WHAT YOU ARE ASKED TO DO> Print every line below. Match each one exactly.

GIVEN DATA>
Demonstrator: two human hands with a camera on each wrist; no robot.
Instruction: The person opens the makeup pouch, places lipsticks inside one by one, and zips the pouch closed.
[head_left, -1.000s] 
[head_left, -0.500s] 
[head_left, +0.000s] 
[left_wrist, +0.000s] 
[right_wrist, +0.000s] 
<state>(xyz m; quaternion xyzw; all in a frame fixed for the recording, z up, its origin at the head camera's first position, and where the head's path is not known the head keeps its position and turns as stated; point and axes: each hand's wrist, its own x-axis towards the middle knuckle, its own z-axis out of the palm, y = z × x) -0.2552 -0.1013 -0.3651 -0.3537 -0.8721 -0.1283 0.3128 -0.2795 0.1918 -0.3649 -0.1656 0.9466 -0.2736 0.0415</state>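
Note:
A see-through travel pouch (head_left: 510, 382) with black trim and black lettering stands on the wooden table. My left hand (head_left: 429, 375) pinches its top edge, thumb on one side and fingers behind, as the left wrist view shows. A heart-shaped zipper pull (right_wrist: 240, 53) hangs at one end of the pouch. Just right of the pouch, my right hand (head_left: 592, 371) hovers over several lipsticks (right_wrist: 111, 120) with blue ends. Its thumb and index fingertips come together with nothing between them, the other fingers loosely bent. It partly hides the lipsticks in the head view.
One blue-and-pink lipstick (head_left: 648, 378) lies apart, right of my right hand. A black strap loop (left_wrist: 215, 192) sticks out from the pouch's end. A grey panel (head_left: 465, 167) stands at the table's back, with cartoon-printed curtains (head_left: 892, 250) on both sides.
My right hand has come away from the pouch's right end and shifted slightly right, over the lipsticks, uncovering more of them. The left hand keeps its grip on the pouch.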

ANSWER FOR THIS EXERCISE>
Demonstrator: two human hands with a camera on each wrist; no robot.
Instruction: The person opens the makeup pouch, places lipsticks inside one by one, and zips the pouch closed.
[head_left, -1.000s] 
[head_left, -0.500s] 
[head_left, +0.000s] 
[left_wrist, +0.000s] 
[right_wrist, +0.000s] 
<state>(xyz m; quaternion xyzw; all in a frame fixed for the recording, z up, its origin at the head camera's first position, and where the head's path is not known the head keeps its position and turns as stated; point and axes: each hand's wrist, its own x-axis towards the middle knuckle, its own z-axis out of the palm, y = z × x) -0.2552 -0.1013 -0.3651 -0.3537 -0.8721 -0.1283 0.3128 -0.2795 0.1918 -0.3649 -0.1656 0.9466 -0.2736 0.0415</state>
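Note:
A see-through travel pouch (head_left: 510, 382) with black trim and black lettering stands on the wooden table. My left hand (head_left: 429, 375) pinches its top edge, thumb on one side and fingers behind, as the left wrist view shows. A heart-shaped zipper pull (right_wrist: 240, 53) hangs at one end of the pouch. Just right of the pouch, my right hand (head_left: 592, 371) hovers over several lipsticks (right_wrist: 111, 120) with blue ends. Its thumb and index fingertips come together with nothing between them, the other fingers loosely bent. It partly hides the lipsticks in the head view.
One blue-and-pink lipstick (head_left: 648, 378) lies apart, right of my right hand. A black strap loop (left_wrist: 215, 192) sticks out from the pouch's end. A grey panel (head_left: 465, 167) stands at the table's back, with cartoon-printed curtains (head_left: 892, 250) on both sides.
My right hand has come away from the pouch's right end and shifted slightly right, over the lipsticks, uncovering more of them. The left hand keeps its grip on the pouch.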

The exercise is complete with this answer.